On the minute order, the boxes were checked that state: "Minor is ordered SUITABLY PLACED [in an] open facility," and "[c]ustody of minor is taken from the parents or guardians [and] minor is placed in the care, custody and control of Probation Officer." The box indicating the petition is sustained was not checked, but the following typed lines appeared on the minute order: "The court finds that counts 1, 2 & 3 of the [section 777 petition] are true and the petition is sustained." The box stating: "Welfare of minor requires that custody be taken from parents or guardians," was not checked. Also not checked was the box stating: "There is a substantial danger to the physical/emotional health of the minor; no reasonable means exist to protect the minor without removal from the parents/guardians physical custody; and reasonable efforts have been made, and will continue to be made, to prevent/eliminate the need for removal from his or her home and make it possible to return the minor to his or her home." The minute order was not signed.

E.C. filed a timely notice of appeal.

DISCUSSION

1. The Juvenile Courts Findings Satisfy Section 726

E.C.s sole contention is that the juvenile court failed to make any of the specific findings required by section 726, subdivision (a), which provides that "no ward or dependent child shall be taken from the physical custody of a parent or guardian, unless upon the hearing the court finds one of the following facts: [¶] (1) That the parent or guardian is incapable of providing or has failed or neglected to provide proper maintenance, training, and education for the minor. [¶] (2) That the minor has been tried on probation while in custody and has failed to reform. [¶] (3) That the welfare of the minor requires that custody be taken from the minors parent or guardian." (See also Cal. Rules of Court, rule 5.790(d), italics added.) E.C. argues that (1) the finding that continuing to reside in the home "would be contrary to the minors welfare" is insufficient to satisfy section 726, subdivision (a)(3); and (2) the finding that E.C. violated the conditions of her probation is insufficient to satisfy section 726, subdivision (a)(2). We conclude that the juvenile courts findings satisfied paragraphs (2) and (3) of section 726, subdivision (a).
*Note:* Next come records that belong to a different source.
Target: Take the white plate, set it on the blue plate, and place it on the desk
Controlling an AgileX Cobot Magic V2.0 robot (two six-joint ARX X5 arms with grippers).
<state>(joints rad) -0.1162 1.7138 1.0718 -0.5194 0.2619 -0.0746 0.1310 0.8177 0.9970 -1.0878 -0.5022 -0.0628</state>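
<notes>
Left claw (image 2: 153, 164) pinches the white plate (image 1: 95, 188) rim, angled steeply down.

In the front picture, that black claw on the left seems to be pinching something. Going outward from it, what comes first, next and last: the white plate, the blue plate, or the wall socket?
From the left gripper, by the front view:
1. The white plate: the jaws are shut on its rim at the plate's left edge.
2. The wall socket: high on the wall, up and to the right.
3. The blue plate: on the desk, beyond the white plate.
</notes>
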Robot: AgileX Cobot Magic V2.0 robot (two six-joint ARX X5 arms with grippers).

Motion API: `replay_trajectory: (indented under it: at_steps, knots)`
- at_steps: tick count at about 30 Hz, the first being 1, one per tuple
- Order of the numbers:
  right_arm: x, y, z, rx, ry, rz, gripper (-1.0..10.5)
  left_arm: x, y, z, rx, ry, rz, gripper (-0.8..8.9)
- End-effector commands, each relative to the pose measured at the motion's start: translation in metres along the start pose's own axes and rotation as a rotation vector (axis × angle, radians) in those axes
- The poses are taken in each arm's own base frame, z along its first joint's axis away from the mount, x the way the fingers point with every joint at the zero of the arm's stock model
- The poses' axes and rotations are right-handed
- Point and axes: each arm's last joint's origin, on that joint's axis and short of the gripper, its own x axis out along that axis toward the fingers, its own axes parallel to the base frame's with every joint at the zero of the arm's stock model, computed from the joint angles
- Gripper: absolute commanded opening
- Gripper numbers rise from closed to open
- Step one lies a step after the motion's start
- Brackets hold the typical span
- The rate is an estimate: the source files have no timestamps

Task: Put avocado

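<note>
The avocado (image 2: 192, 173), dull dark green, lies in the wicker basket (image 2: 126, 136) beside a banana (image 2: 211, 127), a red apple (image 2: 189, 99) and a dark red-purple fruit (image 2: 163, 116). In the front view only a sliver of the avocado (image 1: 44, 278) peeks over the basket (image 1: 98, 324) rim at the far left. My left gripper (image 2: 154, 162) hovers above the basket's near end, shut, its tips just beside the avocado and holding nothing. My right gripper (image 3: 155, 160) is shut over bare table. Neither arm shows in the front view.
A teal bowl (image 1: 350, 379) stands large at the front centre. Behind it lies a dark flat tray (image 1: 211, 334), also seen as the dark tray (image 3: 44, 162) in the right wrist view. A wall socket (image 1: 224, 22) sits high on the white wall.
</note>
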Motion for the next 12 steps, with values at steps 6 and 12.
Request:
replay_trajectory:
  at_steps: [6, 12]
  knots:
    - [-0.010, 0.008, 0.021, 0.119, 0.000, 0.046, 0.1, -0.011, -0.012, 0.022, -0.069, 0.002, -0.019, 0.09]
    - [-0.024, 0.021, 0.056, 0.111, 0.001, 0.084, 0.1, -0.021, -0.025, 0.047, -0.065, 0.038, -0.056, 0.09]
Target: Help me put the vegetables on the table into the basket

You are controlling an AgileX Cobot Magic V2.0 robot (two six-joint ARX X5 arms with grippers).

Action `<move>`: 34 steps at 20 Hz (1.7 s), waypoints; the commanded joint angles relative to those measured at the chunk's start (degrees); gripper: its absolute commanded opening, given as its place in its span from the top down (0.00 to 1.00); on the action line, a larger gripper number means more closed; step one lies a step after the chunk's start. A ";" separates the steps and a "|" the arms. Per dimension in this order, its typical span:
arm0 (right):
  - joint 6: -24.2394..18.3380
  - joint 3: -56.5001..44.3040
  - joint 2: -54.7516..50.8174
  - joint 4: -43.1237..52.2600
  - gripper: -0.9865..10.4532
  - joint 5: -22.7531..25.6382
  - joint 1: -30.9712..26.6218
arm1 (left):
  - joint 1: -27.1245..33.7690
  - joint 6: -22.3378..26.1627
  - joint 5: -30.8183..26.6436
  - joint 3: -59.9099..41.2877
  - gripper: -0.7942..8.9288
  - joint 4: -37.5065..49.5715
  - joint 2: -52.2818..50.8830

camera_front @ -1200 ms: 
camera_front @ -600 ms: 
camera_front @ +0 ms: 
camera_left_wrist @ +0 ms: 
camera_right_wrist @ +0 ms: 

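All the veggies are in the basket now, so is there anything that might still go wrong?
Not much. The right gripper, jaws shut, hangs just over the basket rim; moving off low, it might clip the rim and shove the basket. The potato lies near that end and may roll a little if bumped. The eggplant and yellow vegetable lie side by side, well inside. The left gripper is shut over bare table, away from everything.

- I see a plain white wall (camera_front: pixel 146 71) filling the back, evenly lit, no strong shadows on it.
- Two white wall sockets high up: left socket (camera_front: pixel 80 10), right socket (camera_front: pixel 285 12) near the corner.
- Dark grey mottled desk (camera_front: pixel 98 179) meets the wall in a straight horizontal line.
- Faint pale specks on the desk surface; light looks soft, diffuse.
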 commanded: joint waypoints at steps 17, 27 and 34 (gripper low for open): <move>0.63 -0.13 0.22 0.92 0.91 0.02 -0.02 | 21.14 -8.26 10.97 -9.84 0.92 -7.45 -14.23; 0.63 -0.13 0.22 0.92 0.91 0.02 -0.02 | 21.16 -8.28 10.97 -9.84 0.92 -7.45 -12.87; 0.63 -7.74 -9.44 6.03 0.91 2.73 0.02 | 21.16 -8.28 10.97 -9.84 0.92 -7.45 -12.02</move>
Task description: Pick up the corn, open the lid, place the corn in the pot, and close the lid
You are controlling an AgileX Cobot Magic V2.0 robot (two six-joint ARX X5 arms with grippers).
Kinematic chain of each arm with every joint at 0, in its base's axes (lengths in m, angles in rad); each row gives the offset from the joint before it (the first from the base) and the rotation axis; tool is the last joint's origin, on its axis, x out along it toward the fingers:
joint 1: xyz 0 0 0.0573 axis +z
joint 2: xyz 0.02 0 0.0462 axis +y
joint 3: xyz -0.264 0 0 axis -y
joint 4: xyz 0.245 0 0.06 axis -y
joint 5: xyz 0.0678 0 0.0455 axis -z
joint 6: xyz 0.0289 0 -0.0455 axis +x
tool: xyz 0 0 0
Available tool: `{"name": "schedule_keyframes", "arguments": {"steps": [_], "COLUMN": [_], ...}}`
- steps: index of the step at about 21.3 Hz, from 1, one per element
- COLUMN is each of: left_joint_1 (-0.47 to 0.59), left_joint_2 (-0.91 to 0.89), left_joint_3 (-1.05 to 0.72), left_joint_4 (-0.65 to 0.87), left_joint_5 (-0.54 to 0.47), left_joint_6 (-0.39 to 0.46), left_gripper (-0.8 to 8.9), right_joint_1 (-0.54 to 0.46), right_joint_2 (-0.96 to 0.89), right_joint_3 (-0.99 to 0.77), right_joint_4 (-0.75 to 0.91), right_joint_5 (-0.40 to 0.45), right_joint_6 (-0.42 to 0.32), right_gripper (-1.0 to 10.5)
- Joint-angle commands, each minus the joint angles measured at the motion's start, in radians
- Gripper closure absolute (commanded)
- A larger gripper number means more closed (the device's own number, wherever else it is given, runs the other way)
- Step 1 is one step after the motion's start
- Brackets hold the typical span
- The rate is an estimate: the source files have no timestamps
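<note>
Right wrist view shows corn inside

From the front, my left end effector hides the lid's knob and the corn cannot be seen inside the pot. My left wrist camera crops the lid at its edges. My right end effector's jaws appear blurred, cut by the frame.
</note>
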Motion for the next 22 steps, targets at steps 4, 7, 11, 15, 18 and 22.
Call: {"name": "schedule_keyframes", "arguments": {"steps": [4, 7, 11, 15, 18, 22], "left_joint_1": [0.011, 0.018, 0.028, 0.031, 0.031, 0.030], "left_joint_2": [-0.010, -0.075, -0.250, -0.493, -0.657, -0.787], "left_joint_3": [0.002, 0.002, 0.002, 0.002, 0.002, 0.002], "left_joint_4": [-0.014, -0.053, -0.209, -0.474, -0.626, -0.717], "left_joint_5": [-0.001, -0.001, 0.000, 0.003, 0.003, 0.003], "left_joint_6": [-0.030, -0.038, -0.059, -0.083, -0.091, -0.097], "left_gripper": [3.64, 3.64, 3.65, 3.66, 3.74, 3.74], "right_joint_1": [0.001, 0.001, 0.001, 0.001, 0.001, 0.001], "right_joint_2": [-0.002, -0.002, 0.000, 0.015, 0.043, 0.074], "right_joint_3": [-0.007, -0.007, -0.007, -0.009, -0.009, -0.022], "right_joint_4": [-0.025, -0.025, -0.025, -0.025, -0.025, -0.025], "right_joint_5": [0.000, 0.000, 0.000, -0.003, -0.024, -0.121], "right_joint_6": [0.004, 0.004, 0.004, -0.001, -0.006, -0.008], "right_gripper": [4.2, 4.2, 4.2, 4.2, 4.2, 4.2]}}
California Rules of Court, rule 5.790(d) provides: "The court must not order a ward removed from the physical custody of a parent or guardian unless the court finds: [¶] (1) The parent or guardian has failed or neglected to provide, or is incapable of providing, proper maintenance, training, and education for the child; [¶] (2) The child has been on probation in the custody of the parent or guardian and during that time has failed to reform; or [¶] (3) The welfare of the child requires that physical custody be removed from the parent or guardian."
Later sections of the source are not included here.